O motorista do Cybertruck, de 36 anos, permaneceu no local, solicitou socorro e apresentou, espontaneamente, as imagens gravadas pela câmera embarcada em seu próprio veículo. Ele não apresentou sinais de embriaguez, conforme relato da Secretaria da Segurança Pública.

Homem de 32 anos morre após se envolver em um acidente com um carro Tesla Cybertruck em SP.
Imagem: Reprodução
O motociclista chegou a ser encaminhado ao Hospital das Clínicas, mas não resistiu aos ferimentos. O casal que estava dentro do veículo de luxo prestou depoimento na delegacia, enquanto as investigações da responsabilidade pela colisão prosseguem. A perícia técnica e o IML acompanharam toda a ocorrência, que foi registrada no 14º Distrito Policial (Pinheiros).
Tesla Cybertruck: potência, design exótico e presença rara no Brasil
Ninguém passou indiferente ao visual do Tesla Cybertruck. Símbolo da inovação automotiva mundial, o modelo tornou-se assunto recorrente entre entusiastas e curiosos pelo seu visual angular e futurista, associado à robustez mecânica dos carros de luxo.
No Brasil, ter um Cybertruck não é para qualquer um. As primeiras unidades chegaram via importação independente, com valores entre R$ 1,7 milhão e R$ 2 milhões (dependendo dos opcionais, taxas e pacotes tecnológicos). Embora o modelo já esteja presente em outras garagens do país, sua circulação é mínima comparada com SUVs de luxo tradicionais, como Porsche Cayenne ou Land Rover Defender.

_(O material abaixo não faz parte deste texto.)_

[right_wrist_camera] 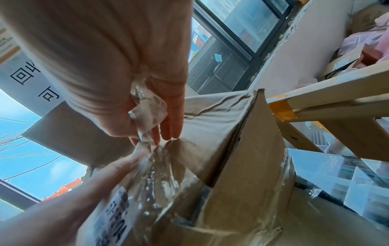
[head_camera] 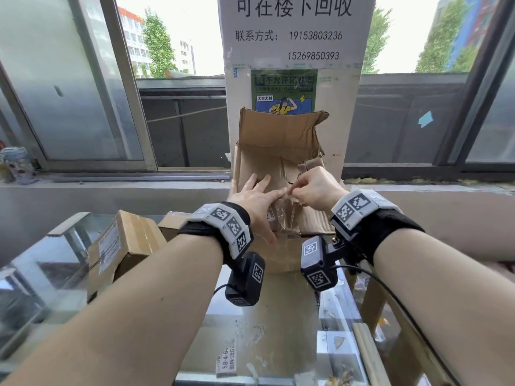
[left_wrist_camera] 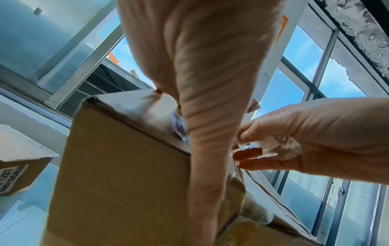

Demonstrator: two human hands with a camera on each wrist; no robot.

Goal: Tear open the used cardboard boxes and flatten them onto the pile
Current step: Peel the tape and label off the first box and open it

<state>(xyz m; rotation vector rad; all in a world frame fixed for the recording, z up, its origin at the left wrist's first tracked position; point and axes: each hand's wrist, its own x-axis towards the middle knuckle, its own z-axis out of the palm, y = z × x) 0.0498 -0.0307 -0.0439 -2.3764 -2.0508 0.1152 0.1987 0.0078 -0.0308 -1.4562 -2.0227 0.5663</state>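
Note:
A worn brown cardboard box [head_camera: 278, 140] stands on the glass table against the pillar, its top flaps raised. My left hand [head_camera: 259, 188] lies on its front face with fingers spread and straight, pressing it. Just to the right, my right hand [head_camera: 292, 192] pinches a strip of clear packing tape [head_camera: 287, 210] that runs down to the box. In the right wrist view the tape [right_wrist_camera: 147, 113] is bunched in my right hand [right_wrist_camera: 155, 133] and stretches to the box [right_wrist_camera: 242, 149] beside a printed label [right_wrist_camera: 113, 219]. The left wrist view shows the box [left_wrist_camera: 126, 166] and the crumpled tape [left_wrist_camera: 282, 148].
A smaller taped box [head_camera: 125, 243] lies to the left on the glass tabletop [head_camera: 55, 274]. Flat cardboard [head_camera: 264, 316] lies under the worked box. A pillar with a printed notice [head_camera: 292, 51] stands behind, windows either side. A wooden frame [head_camera: 370, 302] is at the right.

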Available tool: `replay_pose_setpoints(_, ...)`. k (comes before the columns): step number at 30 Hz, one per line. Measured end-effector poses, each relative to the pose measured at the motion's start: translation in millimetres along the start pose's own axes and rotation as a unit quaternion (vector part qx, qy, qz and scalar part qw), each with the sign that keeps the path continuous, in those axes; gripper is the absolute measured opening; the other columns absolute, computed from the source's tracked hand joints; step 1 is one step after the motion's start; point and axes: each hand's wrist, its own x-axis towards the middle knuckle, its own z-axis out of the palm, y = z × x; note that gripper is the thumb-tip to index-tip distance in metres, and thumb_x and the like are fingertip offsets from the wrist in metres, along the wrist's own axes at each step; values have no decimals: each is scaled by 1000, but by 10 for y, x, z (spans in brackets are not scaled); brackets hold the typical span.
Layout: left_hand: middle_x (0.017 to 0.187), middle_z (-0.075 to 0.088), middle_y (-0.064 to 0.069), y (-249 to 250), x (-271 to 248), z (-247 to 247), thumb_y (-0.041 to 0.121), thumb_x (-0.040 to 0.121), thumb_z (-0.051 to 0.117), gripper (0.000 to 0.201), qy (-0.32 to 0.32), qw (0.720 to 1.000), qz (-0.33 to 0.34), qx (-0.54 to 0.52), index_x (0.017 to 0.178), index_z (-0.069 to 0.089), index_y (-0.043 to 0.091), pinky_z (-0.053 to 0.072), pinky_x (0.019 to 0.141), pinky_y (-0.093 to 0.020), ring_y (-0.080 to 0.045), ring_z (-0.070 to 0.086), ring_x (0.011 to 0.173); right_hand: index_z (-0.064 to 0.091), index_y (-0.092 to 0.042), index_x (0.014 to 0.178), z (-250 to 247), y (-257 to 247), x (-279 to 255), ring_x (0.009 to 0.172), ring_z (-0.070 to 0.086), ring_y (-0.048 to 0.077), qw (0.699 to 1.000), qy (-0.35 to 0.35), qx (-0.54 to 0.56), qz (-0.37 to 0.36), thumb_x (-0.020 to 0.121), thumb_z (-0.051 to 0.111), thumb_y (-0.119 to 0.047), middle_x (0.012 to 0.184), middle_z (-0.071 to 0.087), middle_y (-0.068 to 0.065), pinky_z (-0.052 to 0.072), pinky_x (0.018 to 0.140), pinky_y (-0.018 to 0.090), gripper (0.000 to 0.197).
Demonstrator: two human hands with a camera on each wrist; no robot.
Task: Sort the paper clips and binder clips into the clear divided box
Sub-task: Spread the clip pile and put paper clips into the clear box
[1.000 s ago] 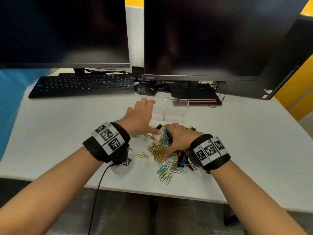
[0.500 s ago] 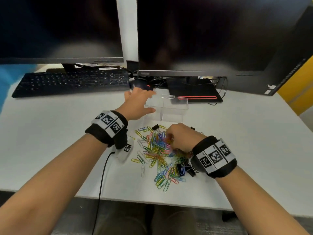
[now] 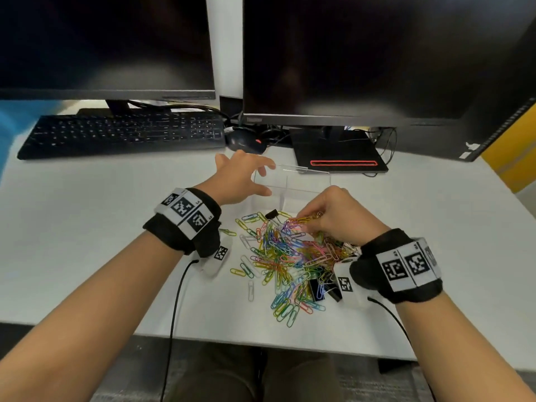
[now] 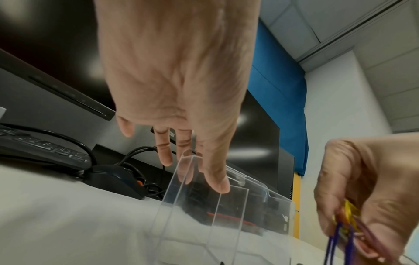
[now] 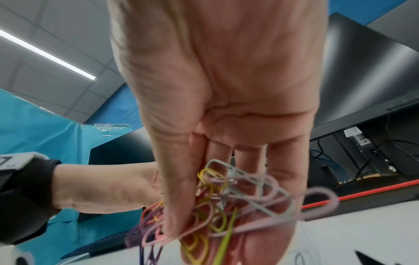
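The divided box (image 3: 293, 187) is clear, glossy plastic with smooth thin walls. The paper clips (image 3: 285, 256) are thin wire with a smooth coloured coating; a few look white or bare metal. The binder clips (image 3: 317, 288) are black, slightly shiny. The bench (image 3: 87, 216) is a smooth, matt white top. Both wristbands (image 3: 185, 219) are soft black cloth.

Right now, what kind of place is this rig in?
Most likely an office workstation: two dark monitors stand over a black keyboard and mouse on a white desk, with ceiling tiles and a blue partition behind.
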Motion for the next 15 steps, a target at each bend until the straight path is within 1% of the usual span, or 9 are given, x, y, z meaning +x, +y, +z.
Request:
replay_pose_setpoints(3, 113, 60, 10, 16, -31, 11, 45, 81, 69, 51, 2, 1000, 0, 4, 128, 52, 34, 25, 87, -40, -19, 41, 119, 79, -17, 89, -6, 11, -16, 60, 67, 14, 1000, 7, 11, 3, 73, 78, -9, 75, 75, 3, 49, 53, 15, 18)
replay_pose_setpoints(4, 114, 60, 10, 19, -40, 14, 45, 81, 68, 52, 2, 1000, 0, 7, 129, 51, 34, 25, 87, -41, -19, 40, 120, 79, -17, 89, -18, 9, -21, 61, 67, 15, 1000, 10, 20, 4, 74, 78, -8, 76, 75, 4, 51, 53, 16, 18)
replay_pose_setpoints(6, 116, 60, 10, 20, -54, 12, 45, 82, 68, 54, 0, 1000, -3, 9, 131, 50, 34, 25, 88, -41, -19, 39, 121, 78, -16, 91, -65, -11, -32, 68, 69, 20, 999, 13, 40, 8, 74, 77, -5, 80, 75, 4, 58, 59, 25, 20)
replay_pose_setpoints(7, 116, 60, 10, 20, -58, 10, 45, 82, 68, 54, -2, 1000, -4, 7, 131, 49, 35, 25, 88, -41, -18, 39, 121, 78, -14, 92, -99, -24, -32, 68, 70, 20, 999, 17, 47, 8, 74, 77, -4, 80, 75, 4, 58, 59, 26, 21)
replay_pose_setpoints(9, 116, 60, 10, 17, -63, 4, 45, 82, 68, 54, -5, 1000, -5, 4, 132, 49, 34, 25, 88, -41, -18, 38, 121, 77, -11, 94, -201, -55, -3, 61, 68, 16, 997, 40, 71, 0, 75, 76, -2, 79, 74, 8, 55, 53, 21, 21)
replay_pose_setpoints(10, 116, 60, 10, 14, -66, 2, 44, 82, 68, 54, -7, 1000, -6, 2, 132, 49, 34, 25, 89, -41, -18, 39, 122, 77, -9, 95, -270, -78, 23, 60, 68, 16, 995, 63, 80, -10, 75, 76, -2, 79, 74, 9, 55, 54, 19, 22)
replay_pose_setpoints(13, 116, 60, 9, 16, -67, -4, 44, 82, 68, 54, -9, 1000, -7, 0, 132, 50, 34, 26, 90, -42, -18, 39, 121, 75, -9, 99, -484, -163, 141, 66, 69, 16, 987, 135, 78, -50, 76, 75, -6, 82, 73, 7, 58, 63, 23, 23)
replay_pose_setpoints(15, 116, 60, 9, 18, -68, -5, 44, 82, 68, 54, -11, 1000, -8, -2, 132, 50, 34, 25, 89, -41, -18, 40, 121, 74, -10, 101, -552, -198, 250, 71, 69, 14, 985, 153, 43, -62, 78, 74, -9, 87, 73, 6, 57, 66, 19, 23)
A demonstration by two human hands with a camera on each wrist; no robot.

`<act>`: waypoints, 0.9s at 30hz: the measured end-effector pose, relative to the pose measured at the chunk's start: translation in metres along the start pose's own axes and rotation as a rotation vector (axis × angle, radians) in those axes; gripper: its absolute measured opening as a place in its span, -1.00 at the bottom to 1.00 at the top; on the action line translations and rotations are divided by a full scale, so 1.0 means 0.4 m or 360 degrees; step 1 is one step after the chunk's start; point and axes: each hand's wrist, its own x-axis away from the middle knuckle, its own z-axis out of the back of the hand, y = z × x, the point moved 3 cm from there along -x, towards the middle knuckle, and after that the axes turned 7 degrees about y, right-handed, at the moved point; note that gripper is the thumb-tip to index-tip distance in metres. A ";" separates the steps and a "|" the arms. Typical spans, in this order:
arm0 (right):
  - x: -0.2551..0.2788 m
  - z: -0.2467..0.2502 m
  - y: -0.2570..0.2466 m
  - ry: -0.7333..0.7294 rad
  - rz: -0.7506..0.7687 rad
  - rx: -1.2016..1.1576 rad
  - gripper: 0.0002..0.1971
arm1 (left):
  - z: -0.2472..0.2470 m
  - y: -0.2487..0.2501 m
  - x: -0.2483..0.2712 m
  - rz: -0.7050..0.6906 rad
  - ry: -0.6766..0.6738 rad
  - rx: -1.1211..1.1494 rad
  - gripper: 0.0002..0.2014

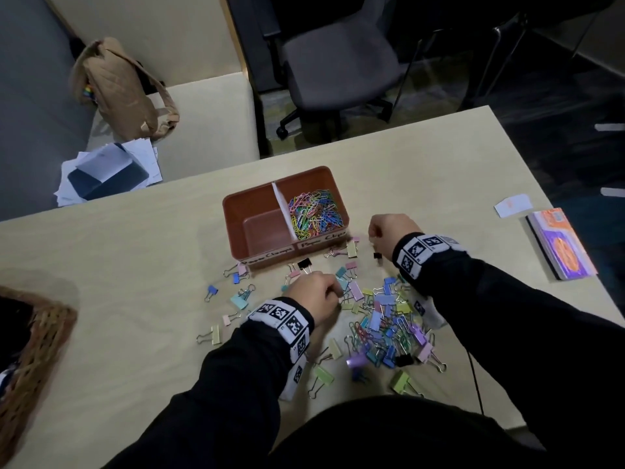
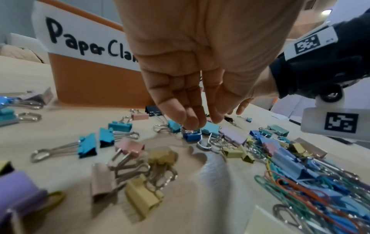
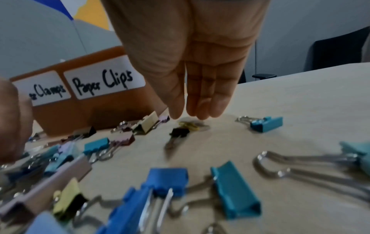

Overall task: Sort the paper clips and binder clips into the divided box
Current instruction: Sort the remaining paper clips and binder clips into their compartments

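Sitting on pale desk (image 1: 135,265): divided box (image 1: 257,201), paper clips (image 1: 316,211) filling 1 side. Left hand (image 2: 180,101) hovering slack over blue binder clip (image 2: 192,136), gripping nothing; right hand (image 3: 192,88) likewise. Risking snagging tangled neighbours.

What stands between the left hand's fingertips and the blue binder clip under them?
Nothing visible. The left hand hangs with its fingertips just above the blue binder clip; other clips lie beside it, none on top.
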 end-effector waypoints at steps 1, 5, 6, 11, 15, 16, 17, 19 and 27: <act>0.000 -0.009 -0.006 -0.0017 0.0048 0.0072 -0.79 | -0.002 -0.003 0.003 0.0000 0.0008 -0.0019 -0.78; 0.003 -0.034 -0.029 -0.0119 0.0143 0.0262 -0.75 | -0.009 -0.013 0.012 -0.0007 0.0009 -0.0019 -0.79; 0.004 -0.038 -0.033 -0.0147 0.0141 0.0280 -0.72 | -0.009 -0.013 0.014 -0.0012 0.0011 -0.0024 -0.79; 0.019 -0.045 -0.046 -0.0215 0.0051 0.0256 -0.60 | -0.018 -0.005 0.019 -0.0134 0.0004 -0.0214 -0.70; 0.032 -0.045 -0.035 -0.0172 0.0039 0.0188 -0.59 | -0.023 -0.022 0.024 -0.0109 0.0012 -0.0293 -0.65; 0.035 -0.042 -0.025 -0.0146 -0.0007 0.0108 -0.58 | -0.023 -0.026 0.026 -0.0103 0.0039 -0.0288 -0.65; 0.040 -0.036 -0.014 -0.0119 -0.0066 0.0001 -0.57 | -0.024 -0.029 0.027 -0.0095 0.0063 -0.0281 -0.65; 0.059 -0.020 0.013 -0.0048 -0.0158 -0.0205 -0.59 | -0.029 -0.026 0.028 -0.0097 0.0087 -0.0266 -0.67; 0.198 -0.035 0.104 -0.0134 -0.0218 -0.0565 -0.65 | -0.091 0.074 0.036 -0.0538 0.0008 -0.0140 -0.63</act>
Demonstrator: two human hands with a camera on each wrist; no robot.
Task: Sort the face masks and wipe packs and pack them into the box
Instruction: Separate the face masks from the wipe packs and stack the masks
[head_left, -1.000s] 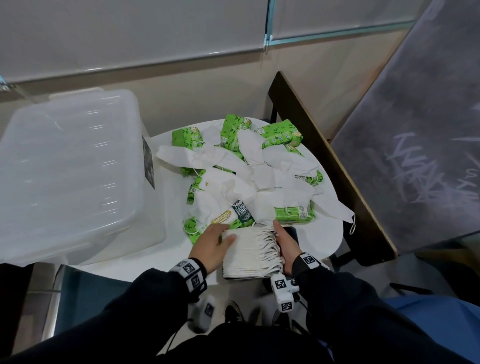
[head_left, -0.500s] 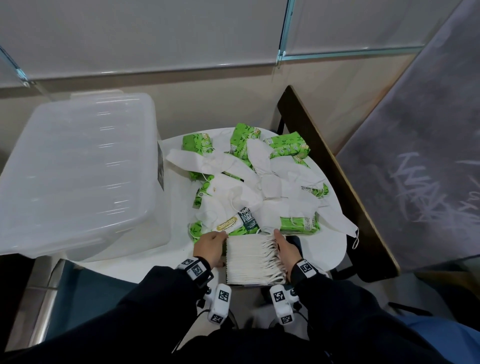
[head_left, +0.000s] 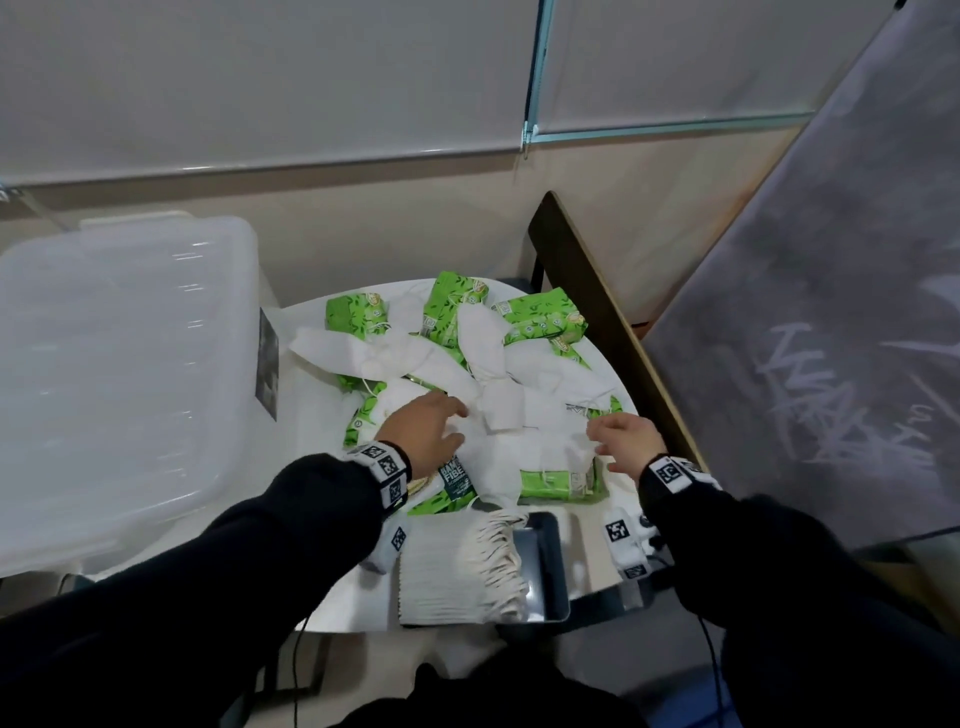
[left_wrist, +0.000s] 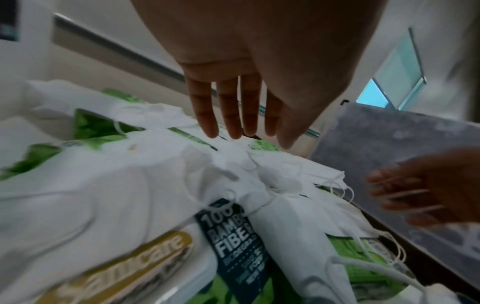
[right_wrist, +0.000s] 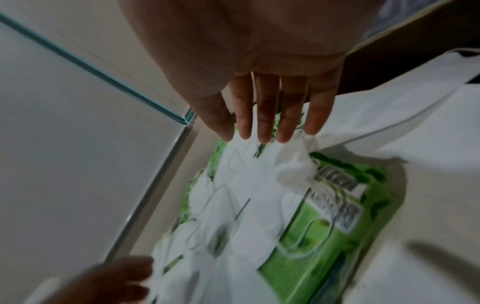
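Head view: loose white masks (head_left: 498, 410) tangled over green wipe packs (head_left: 540, 322) in one heap across the middle and far side of the round white table (head_left: 311, 457). Closer in, a neat stack of masks (head_left: 452, 571) squared up at the near edge, ear loops fanned to its right over a dark tray (head_left: 545, 566) that overhangs the rim. Left hand (head_left: 423, 434) above the heap's near-left part, fingers straight and slightly spread, holding nothing; in the left wrist view fingertips (left_wrist: 233, 131) just over or touching a mask, contact not clear. Right hand (head_left: 626, 441) at the heap's right side, near the table edge, fingers extended and loose, tips (right_wrist: 265, 137) at a crumpled mask end, nothing pinched. Clear lidded box (head_left: 119, 374) left of the heap, lid on, its corner beside the nearest packs. Bare strip of tabletop between box and heap; narrow bare margin right of the tray. Dark wooden board (head_left: 613, 338) close along the table's right rim.
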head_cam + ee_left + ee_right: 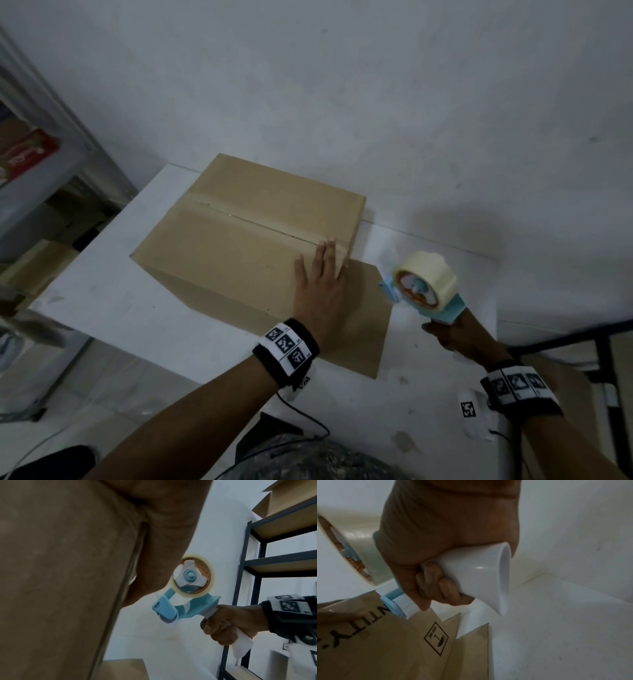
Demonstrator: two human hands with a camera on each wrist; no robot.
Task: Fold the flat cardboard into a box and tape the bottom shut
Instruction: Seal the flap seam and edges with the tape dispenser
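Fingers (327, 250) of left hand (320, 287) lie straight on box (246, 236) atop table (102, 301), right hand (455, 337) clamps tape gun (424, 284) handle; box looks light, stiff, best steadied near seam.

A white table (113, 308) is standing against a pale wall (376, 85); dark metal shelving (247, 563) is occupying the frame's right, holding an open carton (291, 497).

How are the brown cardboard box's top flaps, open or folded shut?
Folded shut. The brown cardboard box's flaps meet flat along a glossy centre seam; the left hand lies on them.
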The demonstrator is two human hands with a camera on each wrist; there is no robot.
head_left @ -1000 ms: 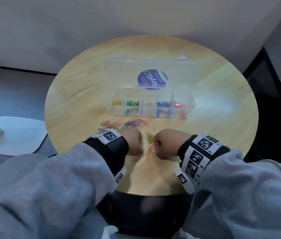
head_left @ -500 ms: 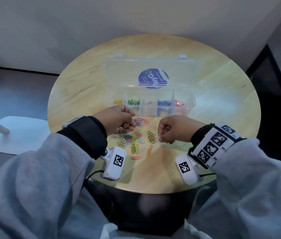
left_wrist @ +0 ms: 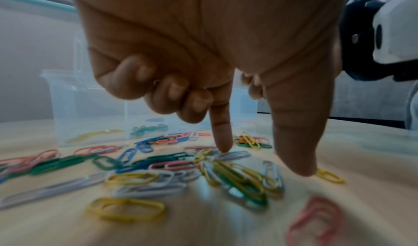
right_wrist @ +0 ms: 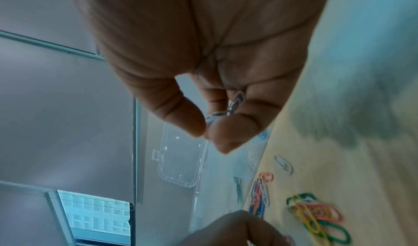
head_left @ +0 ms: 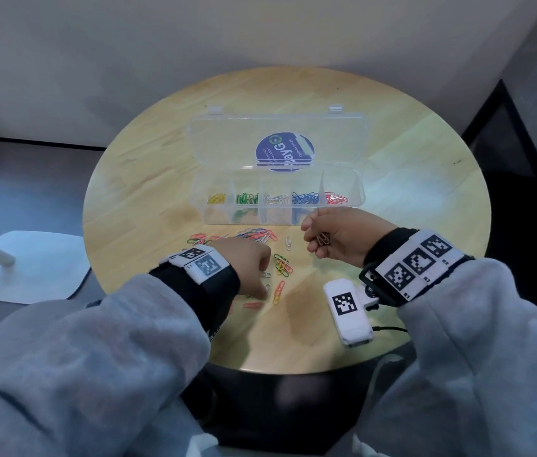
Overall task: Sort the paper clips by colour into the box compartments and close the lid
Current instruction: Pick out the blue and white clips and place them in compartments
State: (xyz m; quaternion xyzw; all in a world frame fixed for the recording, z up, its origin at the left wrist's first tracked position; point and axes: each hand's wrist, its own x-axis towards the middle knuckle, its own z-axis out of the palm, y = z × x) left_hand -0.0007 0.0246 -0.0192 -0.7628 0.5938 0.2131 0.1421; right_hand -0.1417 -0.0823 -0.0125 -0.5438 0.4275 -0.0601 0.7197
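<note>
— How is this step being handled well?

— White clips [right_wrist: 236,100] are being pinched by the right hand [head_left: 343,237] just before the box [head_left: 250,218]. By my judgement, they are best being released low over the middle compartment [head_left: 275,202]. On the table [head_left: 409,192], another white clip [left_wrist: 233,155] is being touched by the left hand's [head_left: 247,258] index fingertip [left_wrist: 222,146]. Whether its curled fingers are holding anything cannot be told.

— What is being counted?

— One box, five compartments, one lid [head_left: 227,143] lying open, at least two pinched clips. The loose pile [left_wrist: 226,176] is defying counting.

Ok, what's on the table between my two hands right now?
In the head view, a lone silver paper clip lies between the left hand and the right hand holding silver clips, with a small green, yellow and orange cluster beside it.
</note>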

Quem aposta no Cybertruck leva para casa — e para as ruas — uma tecnologia de ponta. A versão topo de linha oferece:
- Potência combinada de até 845 cv (dados de fábrica para configuração AWD — tração integral com dois motores elétricos independentes);
- Torque instantâneo, típico dos elétricos, com aceleração de 0 a 100 km/h em 2,6 segundos (dados do fabricante);
- Autonomia superior a 480 km por carga, dependendo do uso e das condições;
- Capacidade de carga e reboque que rivaliza com picapes diesel tradicionais — até 4,9 toneladas de reboque;
- Design angular em aço inox, projetado para resistência a impactos (mas que preocupa quanto à severidade em colisões com veículos menores, como motos);
- Dimensões generosas: comprimento de 5,88 m, largura de 2,20 m, entre-eixos de 3,65 m;
- Interior minimalista, repleto de tecnologia embarcada, central multimídia de 17’’, conectividade total e piloto automático avançado.
Por se tratar de um carro elétrico, o custo de manutenção tende a ser menor em itens mecânicos, mas peças originais, reparos estruturais e seguro atingem valores significativos — especialmente em caso de colisão. O valor de seguro de um veículo desse porte, segundo especialistas em seguros automotivos, pode superar R$ 50 mil anuais, variando conforme perfil e local de circulação.
Como as novas tecnologias impactam a segurança viária?

Acidente envolvendo o Tesla Cybertruck e motocicleta na madrugada desta quarta-feira (11) deixa uma vítima fatal.
Imagem: Reprodução
O episódio desta semana levanta discussões sobre a inserção de veículos elétricos futuristas nas cidades brasileiras. Sensores, câmeras 360º e sistemas autônomos prometem reduzir acidentes, porém, situações reais mostram que a rotina do trânsito de São Paulo impõe desafios não previstos em laboratórios.
Segundo especialistas em segurança viária, o peso e a potência de modelos como o Cybertruck podem ampliar danos em colisões com veículos menores. Cabe lembrar que, embora tais veículos tragam novos recursos para evitar acidentes, a imprevisibilidade humana e as condições complexas das vias paulistanas exigem vigilância contínua dos condutores — especialmente em horários de menor fluxo.
O caso que ocorreu na madrugada desta quarta-feira (11) segue sob investigação e novas definições sobre causas e responsabilidades devem ser divulgadas nas próximas semanas.